As long as we’re doing some role reversals here…
A lady scientist (mad I hope!) graces the October 1943 cover of Fantastic Adventures. She was painted by Robert Gibson Jones (1889-1969). The story which I believe it is illustrating, Frank Patton’s “Jewels of the Toad,” has an interior illustration by Virgil Finaly, which is typically exquisite.
Women creating seems to have been a theme for this issue. Florence Magarian was called upon to do an illustration for Don Wilcox’s “World of Paper Dolls,” about a girl who makes people. (The image below is my composite across two pages).

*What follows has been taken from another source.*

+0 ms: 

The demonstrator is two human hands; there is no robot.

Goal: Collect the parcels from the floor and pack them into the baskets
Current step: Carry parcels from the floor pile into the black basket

Mrs. Magarian also illustrated William P. McGiven’s “Tink fights the Gremlins,” a story that has (apparently) painting fairies.
This issue is available for reading and download at the Internet Archive.
Be warned, however, that this issue contains a story titled “Mystery of the Creeping Underwear.” No joke.
We’ve done a lot of liquid girls here at Erotic Mad Science, so why not some liquid man? Especially if there’s some imperiled dame tied up in the background? This cover of the September 1941 issue is by Robert Fuqua. Interior art could be a bit thin in some issues of Fantastic Adventures, but this illustration to John Broome’s story “The Pulsating Planet” is pretty dynamic:
This is work (probably) by Albert Magarian (unk.-1991), the husband of the unfortunate Florence Magarian whom we met a few posts back. My “probably” in attribution is because husband and wife were very close collaborators, so this work might reflect contributions by Florence as well. (And I must reflect that Albert lived on for 31 years after Florence died in a mental institution. I…)
This issue is available to be read and downloaded at the Internet Archive.
The cover illustration to the April 1943 edition of Fantastic Adventures is classic erotic mad science and was executed by the great Malcolm Smith (1910-1960), who some readers here might remember as the creator of one of the best early tube-girl images.
This issue has its share of decent interior art images, such as this one, sadly uncredited, to Harold Lawley’s story “Daughters of Darkness.”
But a favorite is this one by Florence Magarian (1912-1960), illustrating E.K. Jarvis’s novelette “The Curse of Many Hands.”
It’s decent supernatural femme peril, but what really struck me was the short biographical paragraph offered to Mrs. Magarian at the ISFDB.
Florence Lillian See graduated Polytechnic High School in Los Angeles and attended the Otis Art Institute, where she met and married Albert Ararat Magarian on May 25, 1937, in Los Angeles. During the 1940s the Magarians worked as interior artists for magazines published by Ziff-Davis Productions in Chicago. Constant fear of losing her husband to service in World War II and the demanding workload of their career caused Florence to suffer a nervous breakdown. She spent the rest of her life in and out of the mental institution at Alton, Illinois, where she passed away in 1960.
Many artists have sad life stories, but this one struck me as unusually poignant.
This issue is available to be read or downloaded at the Internet Archive.